В эти первые часы начала ночи Бен-Атар еще не может себе представить, что победа прежнего товарищества, которая, как ему кажется, надежно упрятана уже среди складок его халата, на самом деле собирается вновь ускользнуть от него и что час отплытия обратно, к родным домам на золотистом берегу Танжера, все еще очень далек. Да и как может он представить себе ту бездну страдания, которая разверзается в душе Абулафии, когда, очнувшись от короткого сна на твердом стуле, тот вдруг вспоминает о своей бунтарке. И поскольку Абулафия убежден, что она уже укрывается от отторгнутого ею супруга, то в темноте не замечает, что она лежит, свернувшись, в углу их кровати, и отправляется на поиски по нескончаемым коридорам дома Левинасов. И, лишь вернувшись в унынии назад, понимает, насколько он поспешил со своим отчаянием. Он осторожно прикасается к жене и нежно гладит, пытаясь понять, не продолжает ли недавний бунт бушевать даже в глубине ее сна. Однако госпожа Эстер-Минна дышит тихо и спокойно, и сон ее на диво глубок, как будто с той минуты, как она провозгласила свое намерение отделиться от мужа и вернуться в родимый дом, в ней полностью улеглась и затихла та буря, которую вызвало в ее душе неожиданное появление Бен-Атара каких-нибудь трое суток тому назад.
Неужто и впрямь прошло всего трое суток? — удивляется в темноте Абулафия, бережно расправляя согнутую на покрывале руку жены, чтобы ей было удобнее спать. Но когда он видит, что она не отзывается на его ласки и ее конечности отяжелели, его охватывает страх — действительно она просто спит или же снова в обмороке, как в тот раз, когда дядя Бен-Атар поднял ее с земли в роще и принес к ночному костру? И вдруг вожделение, которое, как ему казалось, полностью выплеснулось из него в тазу с водой, охватывает его с прежней жгучей силой, как будто оно не родилось в его собственном теле, а втекло в него из пространства дома, которое жены Бен-Атара наполняли своим тихим дыханием. Нет, он никогда не согласится отпустить ее, клянется он себе, несмотря на то что хорошо знает свою жену и ее упрямство.
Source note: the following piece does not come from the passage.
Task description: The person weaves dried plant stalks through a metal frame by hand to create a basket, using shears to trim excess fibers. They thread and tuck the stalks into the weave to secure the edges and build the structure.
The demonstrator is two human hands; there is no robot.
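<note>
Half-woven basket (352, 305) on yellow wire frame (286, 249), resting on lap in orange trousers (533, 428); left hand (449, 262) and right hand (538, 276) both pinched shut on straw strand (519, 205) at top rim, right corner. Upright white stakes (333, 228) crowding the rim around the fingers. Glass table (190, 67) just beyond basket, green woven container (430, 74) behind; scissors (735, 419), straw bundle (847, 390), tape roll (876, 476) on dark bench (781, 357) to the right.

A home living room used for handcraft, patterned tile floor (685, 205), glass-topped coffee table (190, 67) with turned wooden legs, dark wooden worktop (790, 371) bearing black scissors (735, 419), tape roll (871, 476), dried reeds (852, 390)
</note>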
И хотя он еще не знает, как повернутся дела, в одном он уверен — ту любовь, которую он потерял в морских волнах, он не согласен вновь потерять в темных лесах. И, не в силах сдержаться, он начинает ласкать и целовать свою жену, чтобы она проснулась и убедилась, что он намерен всеми силами противостоять ее бунту.
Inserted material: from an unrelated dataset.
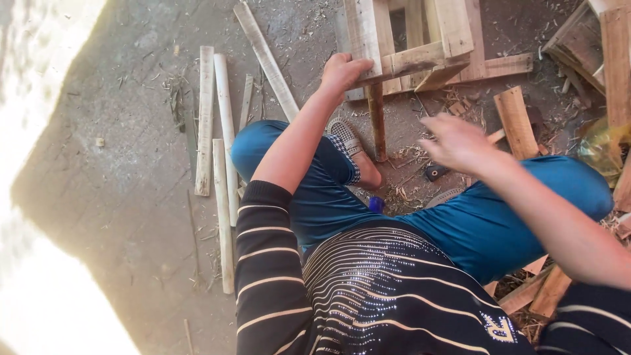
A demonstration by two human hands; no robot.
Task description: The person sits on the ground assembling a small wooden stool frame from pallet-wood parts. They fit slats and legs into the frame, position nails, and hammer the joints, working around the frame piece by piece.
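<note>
Left hand (342, 71) clamped on corner of wooden slat frame (420, 46) at 12 o'clock. Hammer handle (376, 121) stands just below it, long axis 12-to-6, head on the ground by the sandalled foot (351, 148). Right hand (457, 141) empty, fingers loosely spread, blurred, at 3 o'clock of handle; left hand nearer its top.

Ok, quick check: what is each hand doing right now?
Left hand: closed on the corner of the wooden frame.
Right hand: open, blurred, holding nothing, above the ground.
</note>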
И вот так, лежа рядом с ней, он начинает медленно пестовать нарастающее в нем с каждой минутой новое желание, одновременно ведя его, и направляя, и требуя ответа на него. И теперь ему уже кажется, что его жена не просыпается нарочно — словно хочет, чтобы мучительная истома этого медленного слияния так и оставалась в сумеречной, размытой полосе между сном и явью. Ибо только в таком случае никто не сможет потом сказать, что ее бунт был подавлен в зародыше, и только так она сможет сейчас, не испытывая угрызений совести, пренебречь жалобными завываниями несчастной девочки, которая, как обычно, пытается помешать любовным утехам отца. И когда она наконец отдается мужу, его вставший член еще долго отказывается покинуть ее лоно, как будто эта затвердевшая стойкость может помешать ее бегству в лотарингские земли родного Ашкеназа. А в ней самой блаженство от этой распирающей ее лоно напряженной мужской плоти постепенно достигает такой остроты, что она не может больше сдерживать крик наслаждения и сама присоединяется к тем словно бы потусторонним, пилящим воздух рыданьям, которые не перестают раздаваться из-за выцветшей занавески.
Солнце давно уже вырвалось из-за горизонта, когда она просыпается с тяжелой головой и в полнейшем изумлении видит, что пока она спала, в доме произошел переворот. Обе жены Бен-Атара, расположившись на кухне, как у себя дома, вовсю крошат овощи, тушат мясо, пекут лепешки и варят какую-то красноватую похлебку, и всё это с такой непринужденной властностью, что уже успели вовлечь в свои занятия не только жену господина Левинаса и старую служанку, но даже рава Эльбаза с его сыном, которых они то и дело зовут на кухню отведать очередное блюдо и решить, соответствует ли оно андалусским вкусам. Не хватает лишь Абулафии, потому что его с рассвета вызвали на корабль — вступить в права восстановленного компаньона и принять на себя руководство матросами, которые уже начали с воодушевлением сгружать товары на берег и перетаскивать их во двор дома.